• **Prompt**
Transcribe the data in full; each line must match exactly.

::::

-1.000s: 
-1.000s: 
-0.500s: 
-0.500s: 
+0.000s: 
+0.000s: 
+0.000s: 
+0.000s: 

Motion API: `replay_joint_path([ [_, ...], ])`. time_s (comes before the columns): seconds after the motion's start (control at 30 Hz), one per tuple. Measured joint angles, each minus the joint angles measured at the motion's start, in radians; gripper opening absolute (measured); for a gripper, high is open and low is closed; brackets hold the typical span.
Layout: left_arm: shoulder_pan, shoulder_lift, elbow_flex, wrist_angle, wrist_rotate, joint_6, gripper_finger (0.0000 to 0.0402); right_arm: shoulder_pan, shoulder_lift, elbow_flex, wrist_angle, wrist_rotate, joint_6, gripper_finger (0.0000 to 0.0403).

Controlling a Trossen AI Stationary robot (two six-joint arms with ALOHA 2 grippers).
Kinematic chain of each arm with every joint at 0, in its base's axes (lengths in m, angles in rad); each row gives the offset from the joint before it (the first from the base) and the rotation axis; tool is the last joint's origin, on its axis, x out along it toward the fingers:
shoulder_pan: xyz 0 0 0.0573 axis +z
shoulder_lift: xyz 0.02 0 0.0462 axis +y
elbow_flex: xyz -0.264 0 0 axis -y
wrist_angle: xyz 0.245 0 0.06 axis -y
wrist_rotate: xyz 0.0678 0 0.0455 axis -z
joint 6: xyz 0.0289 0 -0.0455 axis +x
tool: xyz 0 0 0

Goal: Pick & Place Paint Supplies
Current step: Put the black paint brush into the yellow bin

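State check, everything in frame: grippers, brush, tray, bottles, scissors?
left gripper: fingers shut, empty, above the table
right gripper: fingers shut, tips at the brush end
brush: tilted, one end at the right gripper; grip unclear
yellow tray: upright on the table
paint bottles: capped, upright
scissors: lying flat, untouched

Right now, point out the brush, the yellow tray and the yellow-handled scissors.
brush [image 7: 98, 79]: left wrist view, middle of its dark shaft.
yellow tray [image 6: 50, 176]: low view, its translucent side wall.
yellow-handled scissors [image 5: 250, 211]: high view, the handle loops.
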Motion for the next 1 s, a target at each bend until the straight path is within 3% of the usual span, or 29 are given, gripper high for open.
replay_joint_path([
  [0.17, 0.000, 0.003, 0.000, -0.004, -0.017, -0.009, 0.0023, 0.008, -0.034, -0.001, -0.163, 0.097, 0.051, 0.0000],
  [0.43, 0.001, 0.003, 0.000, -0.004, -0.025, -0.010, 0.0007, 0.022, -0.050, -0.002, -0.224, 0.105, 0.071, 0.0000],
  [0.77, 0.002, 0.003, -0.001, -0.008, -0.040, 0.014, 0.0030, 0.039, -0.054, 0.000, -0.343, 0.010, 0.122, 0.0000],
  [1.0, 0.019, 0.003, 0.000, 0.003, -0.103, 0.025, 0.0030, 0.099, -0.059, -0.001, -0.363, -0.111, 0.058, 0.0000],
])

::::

• **Result below**
-1.000s: 
-1.000s: 
-0.500s: 
-0.500s: 
+0.000s: 
+0.000s: 
+0.000s: 
+0.000s: 

Motion API: `replay_joint_path([ [_, ...], ])`. time_s (comes before the columns): seconds after the motion's start (control at 30 Hz), one per tuple. Measured joint angles, each minus the joint angles measured at the motion's start, in radians; gripper opening absolute (measured); for a gripper, high is open and low is closed; brackets hold the typical span.
Layout: left_arm: shoulder_pan, shoulder_lift, elbow_flex, wrist_angle, wrist_rotate, joint_6, gripper_finger (0.0000 to 0.0402); right_arm: shoulder_pan, shoulder_lift, elbow_flex, wrist_angle, wrist_rotate, joint_6, gripper_finger (0.0000 to 0.0403).

Controlling a Trossen AI Stationary robot (two six-joint arms with ALOHA 2 grippers).
Kinematic chain of each arm with every joint at 0, in its base's axes (lengths in m, angles in rad); each row gives the offset from the joint before it (the first from the base) and the rotation axis; tool is the last joint's origin, on its axis, x out along it toward the fingers:
shoulder_pan: xyz 0 0 0.0573 axis +z
shoulder_lift: xyz 0.02 0 0.0462 axis +y
elbow_flex: xyz -0.264 0 0 axis -y
wrist_angle: xyz 0.245 0 0.06 axis -y
wrist_rotate: xyz 0.0678 0 0.0455 axis -z
joint 6: xyz 0.0289 0 -0.0455 axis +x
tool: xyz 0 0 0

Goal: Pick & Place Paint Supplies
Current step: Put the black paint brush into the yellow bin

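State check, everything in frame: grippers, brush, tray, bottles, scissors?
left gripper: fingers shut, empty, above the table
right gripper: fingers shut, tips at the brush end
brush: tilted, one end at the right gripper; grip unclear
yellow tray: upright on the table
paint bottles: capped, upright
scissors: lying flat, untouched

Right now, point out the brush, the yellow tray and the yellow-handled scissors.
brush [image 7: 98, 79]: left wrist view, middle of its dark shaft.
yellow tray [image 6: 50, 176]: low view, its translucent side wall.
yellow-handled scissors [image 5: 250, 211]: high view, the handle loops.
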Motion for the next 1 s, a target at each bend until the straight path is within 3% of the usual span, or 29 are given, gripper high for open.
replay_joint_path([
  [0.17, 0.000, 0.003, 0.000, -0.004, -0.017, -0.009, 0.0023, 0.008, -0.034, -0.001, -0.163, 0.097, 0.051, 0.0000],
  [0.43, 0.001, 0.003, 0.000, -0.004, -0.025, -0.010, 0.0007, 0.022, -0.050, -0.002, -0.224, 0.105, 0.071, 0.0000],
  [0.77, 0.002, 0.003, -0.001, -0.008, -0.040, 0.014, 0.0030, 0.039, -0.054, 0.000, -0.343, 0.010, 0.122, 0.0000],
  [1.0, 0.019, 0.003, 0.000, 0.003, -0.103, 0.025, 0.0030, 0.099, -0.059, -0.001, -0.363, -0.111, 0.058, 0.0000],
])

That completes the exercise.